FRP074
ポスターセッション③ 8月8日 61B 10:00-12:00
J-PARC 主リングでのデバンチしたビームに対する微分特性BPMでの横方向フィードバックの検討
Transverse Feedback for Coasting Beam with Differential Response BPM at J-PARC
○中村 剛, 佐藤 健一郎, 長尾 大樹, 武藤 亮太郎, 冨澤 正人(高エネルギー加速器研究機構 東海キャンパス)
○Takeshi Nakamura, Kenichirou Satou, Daiki Nagao, Ryotaro Muto, Masahito Tomizawa(KEK/J-PARC)

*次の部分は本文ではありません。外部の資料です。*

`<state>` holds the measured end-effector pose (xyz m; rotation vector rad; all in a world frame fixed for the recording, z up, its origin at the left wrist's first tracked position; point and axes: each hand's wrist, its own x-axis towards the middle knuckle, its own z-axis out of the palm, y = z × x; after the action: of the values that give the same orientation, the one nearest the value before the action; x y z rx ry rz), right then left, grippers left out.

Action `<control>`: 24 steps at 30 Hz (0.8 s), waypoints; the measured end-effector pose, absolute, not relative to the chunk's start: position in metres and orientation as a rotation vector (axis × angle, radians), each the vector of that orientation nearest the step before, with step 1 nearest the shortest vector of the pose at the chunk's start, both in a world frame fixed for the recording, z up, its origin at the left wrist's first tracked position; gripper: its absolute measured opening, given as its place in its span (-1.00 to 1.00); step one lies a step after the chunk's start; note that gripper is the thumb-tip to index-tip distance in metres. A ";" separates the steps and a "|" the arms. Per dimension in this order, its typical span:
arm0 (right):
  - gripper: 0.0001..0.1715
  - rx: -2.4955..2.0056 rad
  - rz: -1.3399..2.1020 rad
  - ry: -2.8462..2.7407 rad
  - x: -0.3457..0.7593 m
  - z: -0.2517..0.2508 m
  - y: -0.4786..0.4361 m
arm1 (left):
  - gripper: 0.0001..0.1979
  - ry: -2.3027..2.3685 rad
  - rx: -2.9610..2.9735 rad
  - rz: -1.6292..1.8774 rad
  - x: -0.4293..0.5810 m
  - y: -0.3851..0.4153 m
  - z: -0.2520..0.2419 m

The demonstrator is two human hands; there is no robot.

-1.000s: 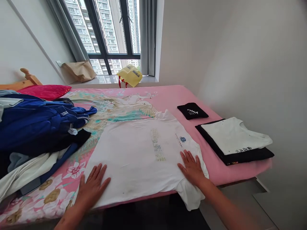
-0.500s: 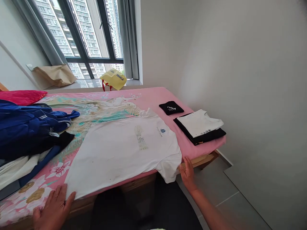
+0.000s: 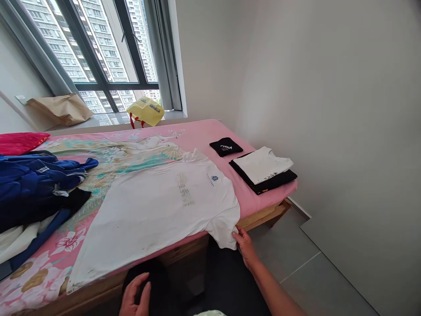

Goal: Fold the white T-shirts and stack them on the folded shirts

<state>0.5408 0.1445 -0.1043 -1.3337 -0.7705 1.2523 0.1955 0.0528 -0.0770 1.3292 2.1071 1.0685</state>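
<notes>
The person's left hand [image 3: 135, 297] hangs low in front of the bed's near edge. Its fingers are loose and parted, it holds nothing, and it is clear of the cloth above it. The right hand [image 3: 245, 246] is further right along that same edge, with its fingertips up against the hem of the sleeve [image 3: 224, 230] that droops over the side. I cannot tell from here whether it pinches the sleeve or only touches it.

That sleeve belongs to a large white cotton T-shirt [image 3: 158, 210] with a small blue crest and faint printed lines. It is spread flat across the middle of the bed [image 3: 204, 131], which has a pink floral sheet, and its bottom hem runs to the near edge.

At the bed's left edge lies a heap of blue, black and white clothes [image 3: 29, 184], just beside the shirt. Behind the heap is a red pillow [image 3: 18, 142]. On the window ledge beyond the far edge sit a crumpled brown paper bag [image 3: 61, 109] and, further right, a yellow carrier bag with red handles [image 3: 145, 111].

Toward the right edge is a small folded black cloth with white lettering [image 3: 226, 146]. Just beside it, at the near right corner, a folded white shirt [image 3: 263, 164] rests on a folded black one [image 3: 279, 180].
</notes>
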 end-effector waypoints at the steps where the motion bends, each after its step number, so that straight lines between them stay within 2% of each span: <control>1: -0.48 -1.303 1.312 -0.730 0.541 -0.100 0.143 | -0.56 1.975 1.308 1.032 0.209 0.055 -0.080; 5: -0.53 -1.146 1.518 -0.562 0.542 -0.088 0.135 | -0.57 1.614 1.222 0.858 0.256 0.073 -0.084; 9: -0.58 -1.088 1.542 -0.385 0.542 -0.073 0.130 | -0.61 1.403 1.163 0.854 0.306 0.102 -0.080; 16: -0.68 -1.044 1.560 -0.323 0.541 -0.051 0.127 | -0.36 1.201 0.764 0.878 0.372 0.146 -0.084; 21: -0.68 -1.135 1.510 -0.407 0.541 -0.055 0.125 | -0.56 0.992 0.492 0.846 0.380 0.152 -0.082; 24: -0.67 -1.166 1.485 -0.445 0.540 -0.059 0.124 | -0.52 1.014 0.448 0.766 0.382 0.153 -0.077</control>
<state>0.5403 0.1236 -0.0588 -1.1659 -0.4448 1.4847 0.3815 0.1530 -0.0773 0.4483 1.0142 0.7659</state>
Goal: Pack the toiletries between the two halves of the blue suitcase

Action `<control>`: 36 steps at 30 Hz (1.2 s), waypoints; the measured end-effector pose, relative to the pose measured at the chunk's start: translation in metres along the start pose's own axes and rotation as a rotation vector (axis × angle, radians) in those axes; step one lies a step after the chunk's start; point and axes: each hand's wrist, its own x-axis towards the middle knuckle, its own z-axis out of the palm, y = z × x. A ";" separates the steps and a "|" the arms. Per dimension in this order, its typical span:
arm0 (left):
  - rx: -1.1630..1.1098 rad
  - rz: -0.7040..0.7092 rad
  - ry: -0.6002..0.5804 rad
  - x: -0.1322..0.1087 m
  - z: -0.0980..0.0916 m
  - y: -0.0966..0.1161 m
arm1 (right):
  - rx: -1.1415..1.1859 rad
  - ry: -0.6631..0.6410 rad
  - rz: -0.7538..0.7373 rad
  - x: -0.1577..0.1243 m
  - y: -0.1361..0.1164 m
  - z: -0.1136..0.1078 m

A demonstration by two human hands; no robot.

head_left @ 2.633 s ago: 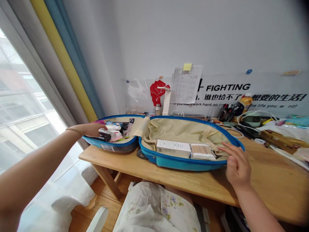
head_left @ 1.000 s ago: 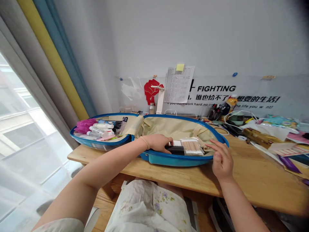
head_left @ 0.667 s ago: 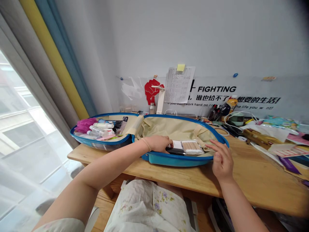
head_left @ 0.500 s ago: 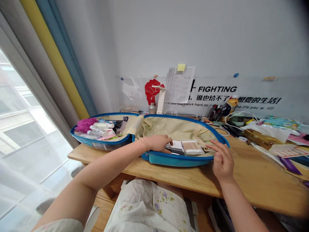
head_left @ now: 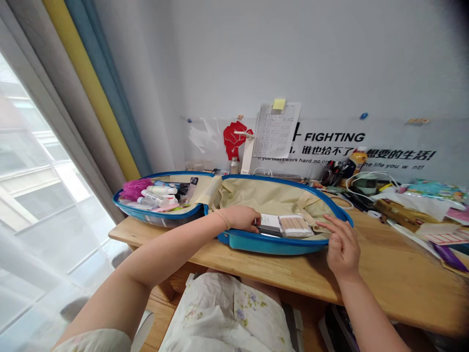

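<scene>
Two hands at work over an open blue suitcase (head_left: 271, 243) lying flat on a wooden table (head_left: 384, 274). Step in hand, by the look of it: settling a white box (head_left: 269, 221) into the right-hand shell, close against the near wall, just left of a clear box of cotton swabs (head_left: 295, 226) and seemingly touching it. Left hand (head_left: 240, 218) laid over the white box's left end, fingers bent down onto it; pinching or merely pressing, cannot tell. Right hand (head_left: 342, 247) loosely spread, holding nothing, fingertips at the shell's right rim as if steadying it. Getting the box to sit flat would call for a gentle downward push and room kept beside the swabs, without tipping them. Otherwise in that shell: beige lining (head_left: 271, 195) and slack straps, mostly bare. Left-hand shell (head_left: 157, 215) fuller: pink bath puff (head_left: 132, 188), white tubes (head_left: 161, 190) and small bottles, dark slim packets (head_left: 184, 188), all heaped together.
</scene>
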 end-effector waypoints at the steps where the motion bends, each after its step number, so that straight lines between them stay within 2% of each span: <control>1: 0.004 -0.020 0.041 -0.003 -0.002 -0.004 | -0.003 -0.003 0.005 0.000 0.000 0.000; 4: 0.026 -0.130 0.197 -0.014 -0.011 -0.030 | -0.006 -0.009 0.008 0.001 0.000 -0.001; 8: 0.118 -0.440 0.347 -0.042 -0.027 -0.093 | -0.007 -0.001 -0.016 0.000 0.000 0.000; 13: 0.227 -0.742 0.318 -0.105 -0.030 -0.179 | 0.002 0.016 -0.024 0.000 0.000 0.001; 15: 0.274 -0.819 0.274 -0.131 -0.024 -0.203 | 0.003 0.009 -0.013 0.001 0.000 0.001; 18: 0.335 -0.849 0.199 -0.161 -0.009 -0.227 | -0.004 -0.002 -0.002 0.000 0.000 0.000; 23: 0.402 -0.786 0.113 -0.179 0.017 -0.244 | -0.004 -0.011 0.005 0.000 0.001 0.000; 27: 0.425 -0.701 0.098 -0.179 0.023 -0.247 | 0.011 -0.005 0.005 0.000 0.002 0.000; 32: 0.421 -0.633 0.113 -0.184 0.013 -0.241 | 0.008 -0.017 -0.003 0.001 -0.001 -0.001; 36: 0.409 -0.622 0.195 -0.183 -0.012 -0.225 | 0.002 -0.015 0.003 0.001 -0.001 0.000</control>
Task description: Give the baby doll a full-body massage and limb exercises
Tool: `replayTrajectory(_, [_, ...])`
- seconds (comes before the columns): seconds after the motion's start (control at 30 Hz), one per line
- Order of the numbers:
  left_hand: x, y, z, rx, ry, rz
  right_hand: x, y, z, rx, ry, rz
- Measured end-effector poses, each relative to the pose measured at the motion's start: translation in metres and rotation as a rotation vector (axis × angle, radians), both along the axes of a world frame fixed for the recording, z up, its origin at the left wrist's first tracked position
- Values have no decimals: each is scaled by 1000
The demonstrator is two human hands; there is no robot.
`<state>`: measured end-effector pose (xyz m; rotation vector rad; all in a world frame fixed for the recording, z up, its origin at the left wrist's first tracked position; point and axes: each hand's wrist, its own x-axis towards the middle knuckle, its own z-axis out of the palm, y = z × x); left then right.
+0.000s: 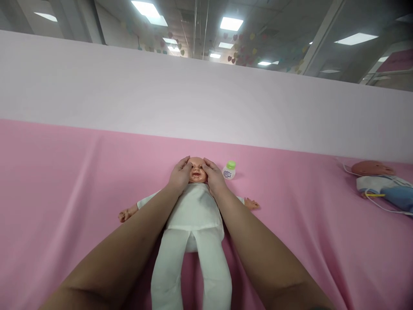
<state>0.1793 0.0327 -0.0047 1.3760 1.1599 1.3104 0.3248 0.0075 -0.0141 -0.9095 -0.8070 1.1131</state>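
Observation:
A baby doll (193, 215) in white clothes lies on its back on the pink cloth (64, 185), head away from me and arms spread. My left hand (179, 175) cups the left side of its head, fingers curved against the forehead and cheek. My right hand (213, 176) cups the other side the same way. Both thumbs rest near the doll's face (196, 171), which shows between the hands.
A small white bottle with a green cap (229, 170) stands just right of the doll's head. A second doll (382, 183) in blue and white lies at the far right with a thin cord around it. A pale wall panel (193, 99) rises behind the cloth.

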Motion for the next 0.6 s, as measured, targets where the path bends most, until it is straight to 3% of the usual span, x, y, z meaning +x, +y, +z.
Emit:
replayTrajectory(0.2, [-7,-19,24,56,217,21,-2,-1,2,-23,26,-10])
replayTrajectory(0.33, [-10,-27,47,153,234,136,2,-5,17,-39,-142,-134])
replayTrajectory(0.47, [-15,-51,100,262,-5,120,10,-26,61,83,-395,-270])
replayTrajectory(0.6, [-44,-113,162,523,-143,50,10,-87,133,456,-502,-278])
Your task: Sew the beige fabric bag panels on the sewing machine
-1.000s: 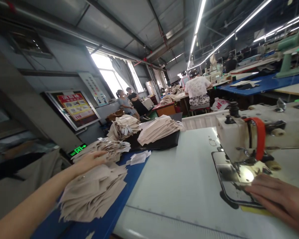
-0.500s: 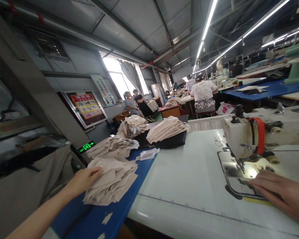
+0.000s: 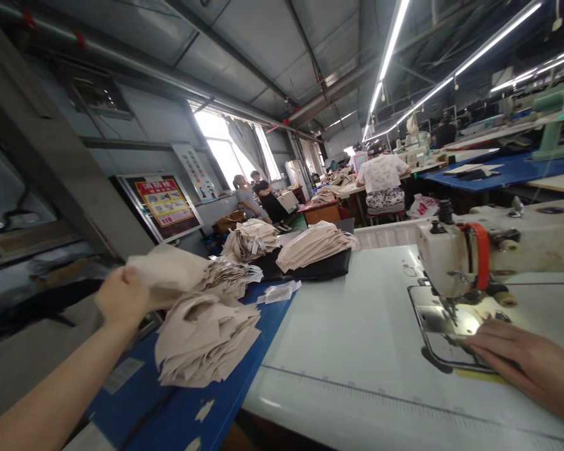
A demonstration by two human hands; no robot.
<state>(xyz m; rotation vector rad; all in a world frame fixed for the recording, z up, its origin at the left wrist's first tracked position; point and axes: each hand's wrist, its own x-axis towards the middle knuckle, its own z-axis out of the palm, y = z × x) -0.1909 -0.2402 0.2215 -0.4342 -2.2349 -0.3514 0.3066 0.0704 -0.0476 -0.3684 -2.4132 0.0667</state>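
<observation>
My left hand (image 3: pixel 122 297) is closed on the edge of a beige fabric piece (image 3: pixel 172 269), lifted and somewhat blurred above the piles at the left. Just below it a fanned stack of beige fabric pieces (image 3: pixel 209 344) lies on the blue table (image 3: pixel 244 376). On the right, my right hand (image 3: pixel 521 357) rests at the needle plate of a white sewing machine (image 3: pixel 446 250) with a red band on its head. Its fingers are pressed together beside the lit needle area. Whether anything is under those fingers cannot be made out.
Behind lie another fabric pile (image 3: pixel 230 275), a bundle (image 3: pixel 249 238) and a stack on a black sheet (image 3: pixel 314 244). A white scrap (image 3: pixel 279 291) lies near the pale machine table (image 3: pixel 348 326), which has a ruler along its front. People sit and stand farther back.
My left hand has moved left and up from the near stack, lifting a fabric piece off it. My right hand stays at the needle plate.
</observation>
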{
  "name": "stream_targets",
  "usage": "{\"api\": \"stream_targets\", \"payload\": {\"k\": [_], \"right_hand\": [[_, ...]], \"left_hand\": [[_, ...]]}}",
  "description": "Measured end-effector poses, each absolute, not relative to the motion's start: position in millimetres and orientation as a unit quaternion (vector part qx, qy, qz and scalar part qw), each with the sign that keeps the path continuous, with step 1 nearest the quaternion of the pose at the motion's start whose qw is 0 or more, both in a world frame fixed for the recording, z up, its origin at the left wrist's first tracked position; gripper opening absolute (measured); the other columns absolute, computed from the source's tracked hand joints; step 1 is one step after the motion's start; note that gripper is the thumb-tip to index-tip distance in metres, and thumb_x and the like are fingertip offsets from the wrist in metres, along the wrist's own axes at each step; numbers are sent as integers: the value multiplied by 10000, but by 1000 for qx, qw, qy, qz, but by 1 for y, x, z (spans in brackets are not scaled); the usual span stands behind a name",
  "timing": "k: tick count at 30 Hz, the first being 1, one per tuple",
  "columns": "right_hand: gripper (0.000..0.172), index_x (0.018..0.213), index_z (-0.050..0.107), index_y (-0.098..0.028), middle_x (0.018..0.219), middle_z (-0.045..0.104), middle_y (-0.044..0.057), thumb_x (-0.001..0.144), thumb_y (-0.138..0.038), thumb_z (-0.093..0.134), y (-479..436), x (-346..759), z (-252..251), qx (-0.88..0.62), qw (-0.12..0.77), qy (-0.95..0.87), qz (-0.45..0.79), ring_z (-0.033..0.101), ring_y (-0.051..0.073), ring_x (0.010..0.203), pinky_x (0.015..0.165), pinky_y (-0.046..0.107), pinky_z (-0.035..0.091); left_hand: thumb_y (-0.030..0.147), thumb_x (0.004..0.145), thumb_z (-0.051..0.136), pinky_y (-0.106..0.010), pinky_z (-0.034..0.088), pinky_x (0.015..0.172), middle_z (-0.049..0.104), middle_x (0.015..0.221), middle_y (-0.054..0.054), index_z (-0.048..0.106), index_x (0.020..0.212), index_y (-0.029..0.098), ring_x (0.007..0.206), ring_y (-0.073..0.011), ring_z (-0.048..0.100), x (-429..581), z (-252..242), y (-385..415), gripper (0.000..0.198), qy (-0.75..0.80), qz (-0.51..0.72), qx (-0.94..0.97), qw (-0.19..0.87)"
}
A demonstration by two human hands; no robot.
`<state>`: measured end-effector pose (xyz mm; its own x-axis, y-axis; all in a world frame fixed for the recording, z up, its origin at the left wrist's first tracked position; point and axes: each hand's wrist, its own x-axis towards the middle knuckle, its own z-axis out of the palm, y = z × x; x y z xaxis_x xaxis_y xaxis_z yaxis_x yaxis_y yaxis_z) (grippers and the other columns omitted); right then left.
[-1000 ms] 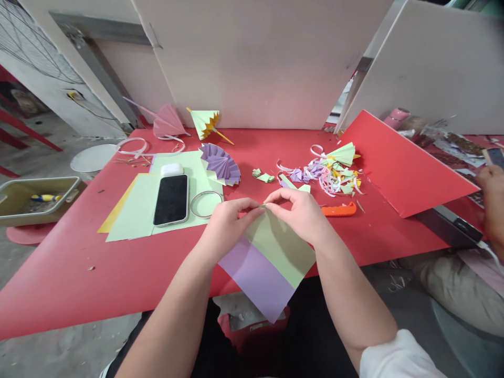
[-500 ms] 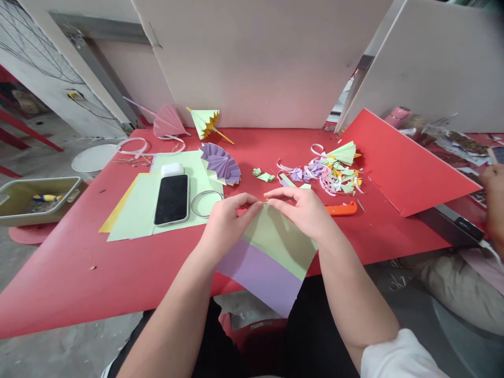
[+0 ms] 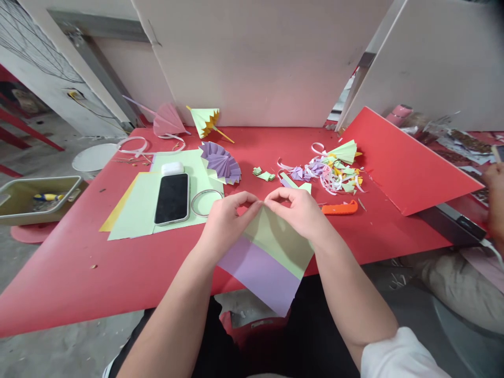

J-PARCの陽子シンクロトロンである主リング (MR)では、運転形態の一つにおいて、バンチを拡散(デバンチ)させてコースティングビーム (DCビーム)とし、それをゆっくりと取り出している。しかし、このデバンチの過程において垂直のビーム不安定性、およびそれによるビーム損失が観測されている。この抑制にはフィードバックが有効ではあるが、それに必要とされるDCビームの各部分の位置の測定は、MRに設置されている微分特性をもつBPMでは困難であった。今回、BPMの信号をMR一周でランニング平均を取ることにより各部分のターンごとの位置の差分が得られること、それに対して適切な信号処理を行へばキックが生成可能であることを見出した。この手法およびBPMの実データを用いた解析について報告する。